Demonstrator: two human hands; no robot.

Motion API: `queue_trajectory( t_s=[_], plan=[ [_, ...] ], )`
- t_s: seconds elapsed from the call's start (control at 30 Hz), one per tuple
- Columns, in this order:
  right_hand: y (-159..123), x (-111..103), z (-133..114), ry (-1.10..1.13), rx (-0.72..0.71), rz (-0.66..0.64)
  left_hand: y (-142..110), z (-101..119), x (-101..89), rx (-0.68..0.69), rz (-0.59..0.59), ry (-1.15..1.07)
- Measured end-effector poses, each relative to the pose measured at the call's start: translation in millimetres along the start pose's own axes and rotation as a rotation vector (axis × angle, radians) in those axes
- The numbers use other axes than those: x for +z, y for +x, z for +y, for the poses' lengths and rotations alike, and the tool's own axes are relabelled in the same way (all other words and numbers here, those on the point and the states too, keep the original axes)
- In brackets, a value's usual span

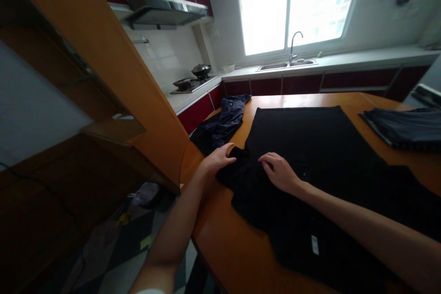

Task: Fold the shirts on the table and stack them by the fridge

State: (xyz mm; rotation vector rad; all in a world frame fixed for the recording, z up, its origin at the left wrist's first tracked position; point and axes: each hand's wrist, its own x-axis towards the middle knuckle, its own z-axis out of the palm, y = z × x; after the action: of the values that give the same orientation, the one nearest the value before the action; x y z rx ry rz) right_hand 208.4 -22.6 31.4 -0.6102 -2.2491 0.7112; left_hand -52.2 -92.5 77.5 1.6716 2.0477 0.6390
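Observation:
A black T-shirt lies spread flat on the orange wooden table. My left hand rests at the tip of its left sleeve, fingers curled over the fabric edge and pinching it. Fingers together and bent, my right hand presses down on the shirt just right of that sleeve, near the shoulder. A small white label shows on the shirt close to my right forearm.
A crumpled dark blue garment lies at the table's far left corner. A folded dark garment sits at the right edge. Behind are a counter with sink and tap, a stove with pans, and a wooden shelf unit on the left.

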Motion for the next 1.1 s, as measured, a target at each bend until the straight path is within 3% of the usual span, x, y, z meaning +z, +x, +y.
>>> queue_trajectory(
  t_s=[0.27, 0.4, 0.63, 0.7, 0.8, 0.97, 1.1],
  plan=[
    [-1, 6, 2, 0.082, -0.018, 0.035, -4, 27, 2.6, 0.088, -0.11, -0.494],
    [-2, 3, -3, 0.22, 0.092, 0.037, -4, 38, 17.4, 0.114, -0.142, -0.656],
    [1, 5, 4, 0.359, 0.288, 0.037, 1, 44, 49.8, 0.126, -0.313, -0.847],
    [1, 6, 5, 0.308, 0.276, 0.028, 5, 42, 57.3, 0.129, -0.243, -0.857],
    [-3, 5, 2, 0.104, 0.23, 0.007, 12, 39, 60.3, 0.171, -0.042, -0.833],
    [-7, -3, -9, -0.231, 0.202, -0.074, 20, 27, 45.6, 0.212, 0.309, -0.595],
    [-7, -4, -10, -0.174, 0.218, -0.142, 28, 12, 38.7, 0.193, 0.374, -0.389]
  ],
)
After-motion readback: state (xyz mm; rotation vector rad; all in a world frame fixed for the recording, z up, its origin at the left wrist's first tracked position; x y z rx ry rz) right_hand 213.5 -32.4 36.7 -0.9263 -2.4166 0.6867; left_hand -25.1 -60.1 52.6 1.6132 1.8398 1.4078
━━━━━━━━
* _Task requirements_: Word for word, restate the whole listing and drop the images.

* _Answer_:
Demonstrator: two human hands; no robot.

Motion API: `queue_trajectory( t_s=[_], plan=[ [_, ...] ], )`
- t_s: seconds elapsed from the call's start (control at 30 Hz), one per tuple
- Columns, in this order:
  right_hand: y (-159..123), x (-111..103), z (-133..114), ry (-1.10..1.13), rx (-0.72..0.71), rz (-0.66..0.64)
  left_hand: y (-142..110), z (-101..119), x (-101..89), rx (-0.68..0.69), rz (-0.59..0.59), ry (-1.15..1.07)
- Measured end-effector poses, each relative to the pose measured at the call's start: translation in millimetres along the start pose's own axes and rotation as a rotation vector (axis × angle, radians) in those axes
- The numbers use other axes than those: x for +z, y for +x, z for +y, for the poses' lengths and rotations alike, and the tool's own axes are relabelled in the same way (all other words and numbers here, those on the point and the states too, keep the original axes)
- In brackets, a value's usual span


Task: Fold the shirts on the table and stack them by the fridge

State: (xyz mm; rotation vector rad; all in a world frame fixed for the recording, z up, its origin at the left wrist's first tracked position; point and axes: each hand's wrist, its own x-axis towards the middle knuckle, its own z-axis out of the palm, y = z × x; after the action: of the values that give the same orientation, the one nearest the value before the action; x y z rx ry rz) right_hand 208.4 -22.6 31.4 -0.6102 -2.2491 0.7112; left_hand -52.2 -92.5 77.5 1.6716 2.0477 0.6390
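Observation:
A black T-shirt lies spread flat on the orange wooden table. My left hand rests at the tip of its left sleeve, fingers curled over the fabric edge and pinching it. Fingers together and bent, my right hand presses down on the shirt just right of that sleeve, near the shoulder. A small white label shows on the shirt close to my right forearm.
A crumpled dark blue garment lies at the table's far left corner. A folded dark garment sits at the right edge. Behind are a counter with sink and tap, a stove with pans, and a wooden shelf unit on the left.
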
Motion for the next 1.1 s, as measured, a target at each bend until the straight path is within 3% of the usual span, x, y, z meaning +z, +x, +y.
>>> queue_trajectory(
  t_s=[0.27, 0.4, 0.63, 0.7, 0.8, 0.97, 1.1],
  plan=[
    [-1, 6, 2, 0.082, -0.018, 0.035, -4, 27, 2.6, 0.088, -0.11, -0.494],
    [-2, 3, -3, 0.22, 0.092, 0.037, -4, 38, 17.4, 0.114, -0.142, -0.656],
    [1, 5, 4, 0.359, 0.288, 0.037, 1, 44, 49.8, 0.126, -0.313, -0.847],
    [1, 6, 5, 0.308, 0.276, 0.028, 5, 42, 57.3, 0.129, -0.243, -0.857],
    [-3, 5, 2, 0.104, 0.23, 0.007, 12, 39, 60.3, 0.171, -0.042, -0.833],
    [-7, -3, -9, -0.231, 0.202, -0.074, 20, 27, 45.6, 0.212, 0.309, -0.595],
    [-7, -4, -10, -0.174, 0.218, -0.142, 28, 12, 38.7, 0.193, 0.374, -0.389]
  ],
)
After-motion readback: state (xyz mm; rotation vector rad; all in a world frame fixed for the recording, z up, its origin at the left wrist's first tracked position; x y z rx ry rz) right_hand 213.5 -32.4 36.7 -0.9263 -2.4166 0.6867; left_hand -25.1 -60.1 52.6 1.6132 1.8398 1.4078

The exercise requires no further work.